On February 5, Corunna UB is sponsoring “An Evening with Marilyn Laszlo.” It will be at the Auburn Cord-Deusenberg Museum in Auburn, Ind., beginning at 5:00 pm. From 5:00 — 6:00, there will be a tour of the museum (tours will also take place following the event). A banquet begins at 6:00 pm, followed by music by “One Faith,” a women’s trio from Emmanuel Community UB church in Fort Wayne. Then Marilyn Laszlo will speak.
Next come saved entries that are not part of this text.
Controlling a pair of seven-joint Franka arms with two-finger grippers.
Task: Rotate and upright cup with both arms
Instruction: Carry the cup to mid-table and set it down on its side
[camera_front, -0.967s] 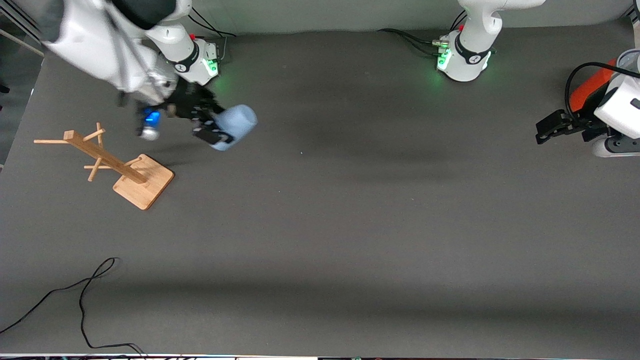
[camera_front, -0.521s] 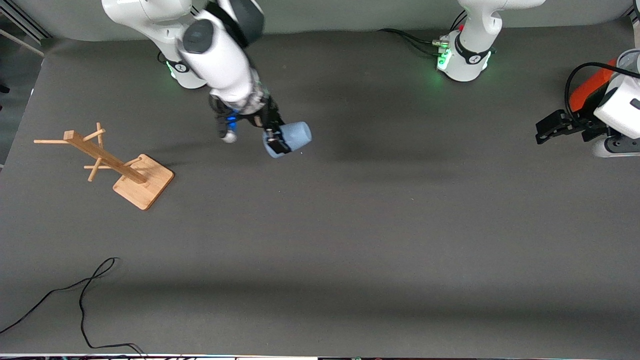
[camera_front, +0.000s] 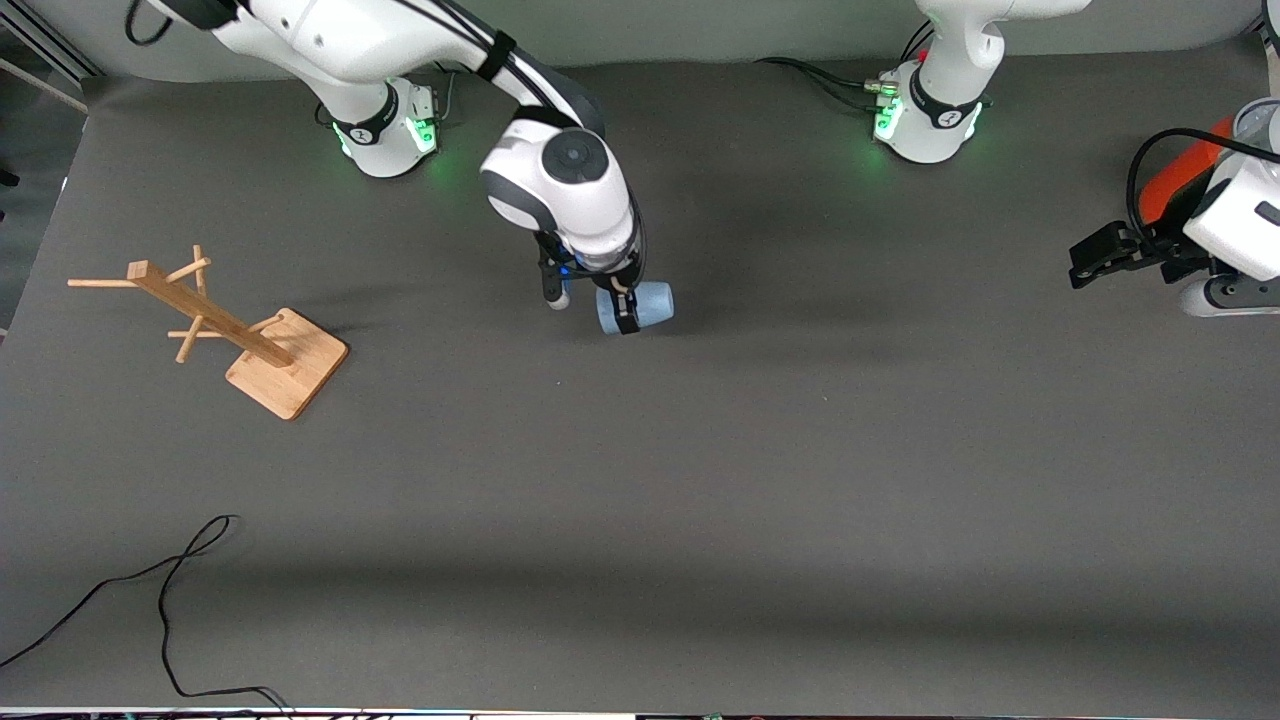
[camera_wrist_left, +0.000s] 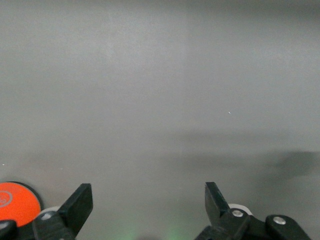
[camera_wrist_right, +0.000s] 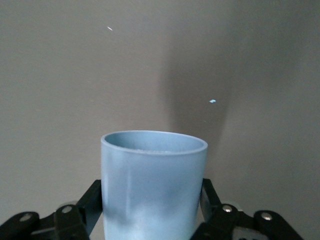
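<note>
The cup (camera_front: 640, 305) lay on its side in the air over the table (camera_front: 700, 480) near its middle, toward the robots' bases, clamped across its wall by the right gripper (camera_front: 622, 304), whose fingers (camera_wrist_right: 89, 205) pressed both sides. The left gripper (camera_front: 1095, 258) hung at the left arm's end of the table, jaws spread wide and holding nothing, beside the orange-red can (camera_front: 1180, 185). A wooden rack (camera_front: 230, 330) stood toward the right arm's end.
</note>
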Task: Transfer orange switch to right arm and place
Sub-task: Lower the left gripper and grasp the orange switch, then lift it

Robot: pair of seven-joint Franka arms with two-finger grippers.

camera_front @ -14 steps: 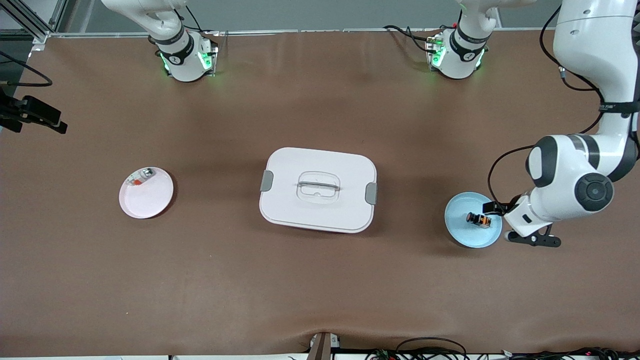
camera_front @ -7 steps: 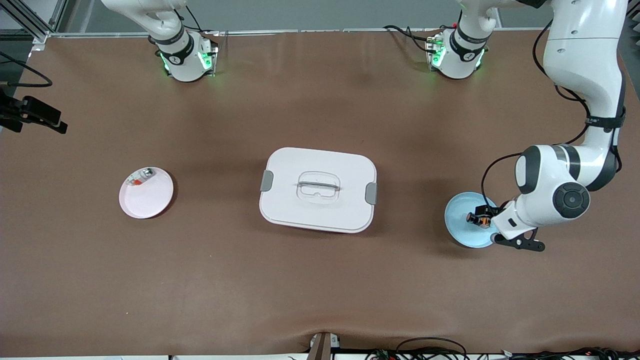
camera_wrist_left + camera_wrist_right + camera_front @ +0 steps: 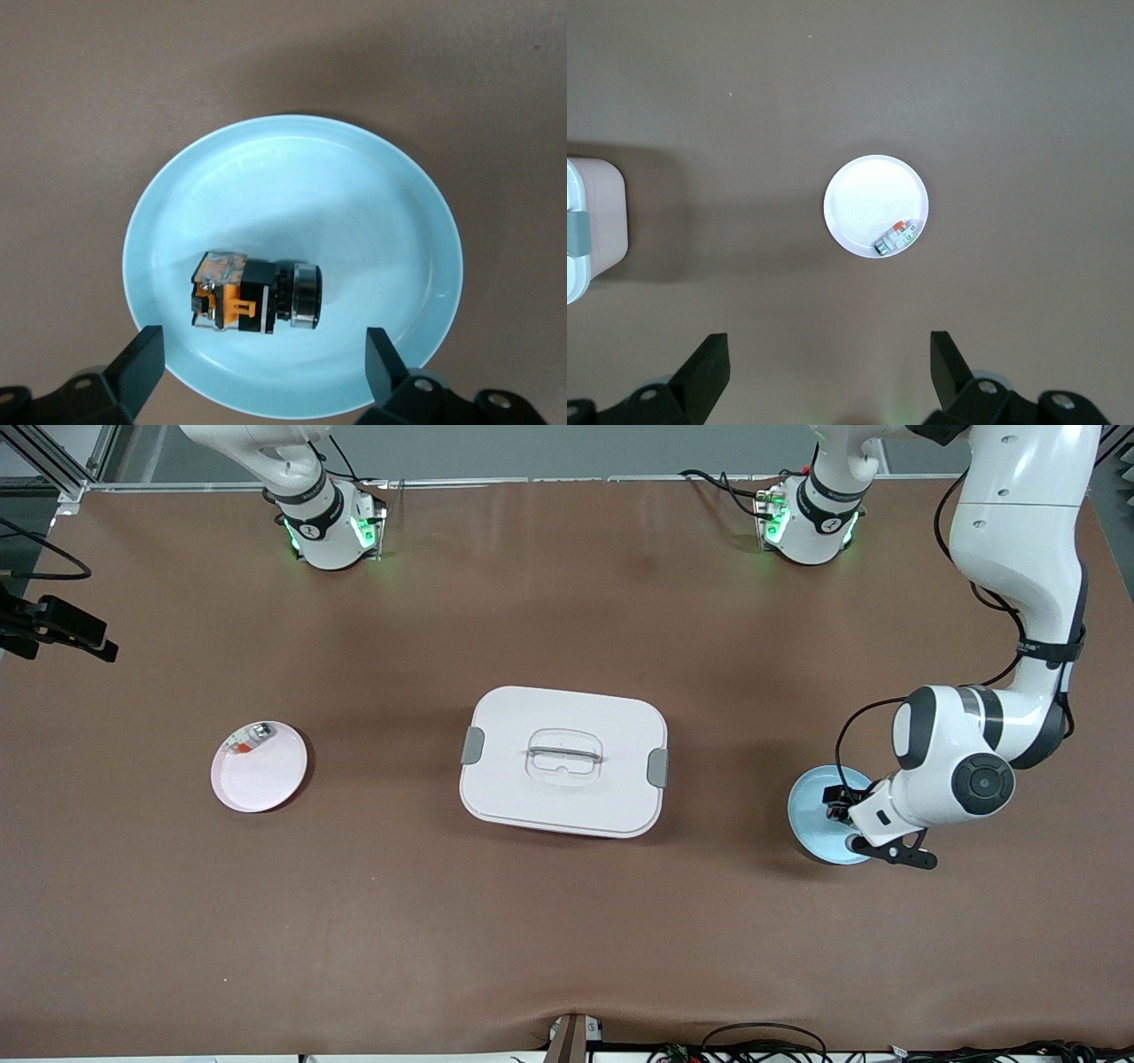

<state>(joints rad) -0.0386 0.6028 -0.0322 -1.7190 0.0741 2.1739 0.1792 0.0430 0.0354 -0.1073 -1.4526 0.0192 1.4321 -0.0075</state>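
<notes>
On the brown counter (image 3: 567, 921), the orange switch (image 3: 257, 296) lies in a blue plate (image 3: 390, 221). The left claw (image 3: 261, 367) hovers over it, fingers apart. The right claw (image 3: 828, 367), also spread wide, hangs high over a pink plate (image 3: 864, 199).

My right gripper (image 3: 828, 367) hangs high over the brown table (image 3: 744, 106) with its two black fingers (image 3: 709, 367) spread wide and nothing between them. Below sits a white plate (image 3: 864, 199), alone on the bare tabletop, with a small silver-grey piece with an orange-red mark (image 3: 897, 237) lying on it right against its rim. A rounded corner of a white box (image 3: 594, 221) with a grey clasp (image 3: 574, 232) shows well apart from the plate.
</notes>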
Tickets for the banquet are $18 per person. They can be obtained by calling either 260-281-2138 or 260- 927-8137. They are also available at the Anchor Room Bookstore in Fort Wayne.

On Sunday morning, February 6, Jennifer Blandin will speak at 9:00, followed by Marilyn Laszlo speaking at 10:00.

At the beginning of January, Bishop Paul Hirschy began a new round of radiation treatments. On January 12 he reported, “I am in the middle of the second week of radiation treatments on a lump in my neck. They originally projected just ten days of treatment. However, the lump has not decreased as rapidly as the doctors expected, and so I very likely will need additional treatments. Doctors will let me know on Friday, when I go in for my treatment.

“As of today, January 12, I am happy to report that I have not had any noticeable side effects from the radiation treatment. I praise God that I have been able to keep my normal schedule except for the time that I must drive to Fort Wayne for the treatment. I have had to cancel just a few meetings during this time.”

HallmanTwins.jpgOn January 5, during an ice storm, Pastor Tim and Tara Hallman of Anchor UB Church in Fort Wayne, Ind. became the parents of twin boys. Levi Matthew and Isaac Timothy, identical twins, were born 17 minutes apart at Dupont Hospital in Fort Wayne. They were born about four-and-a-half weeks early, weighing 5 lbs, 8.8 oz (Levi) and 5 lbs, 13 oz. Everyone’s doing great.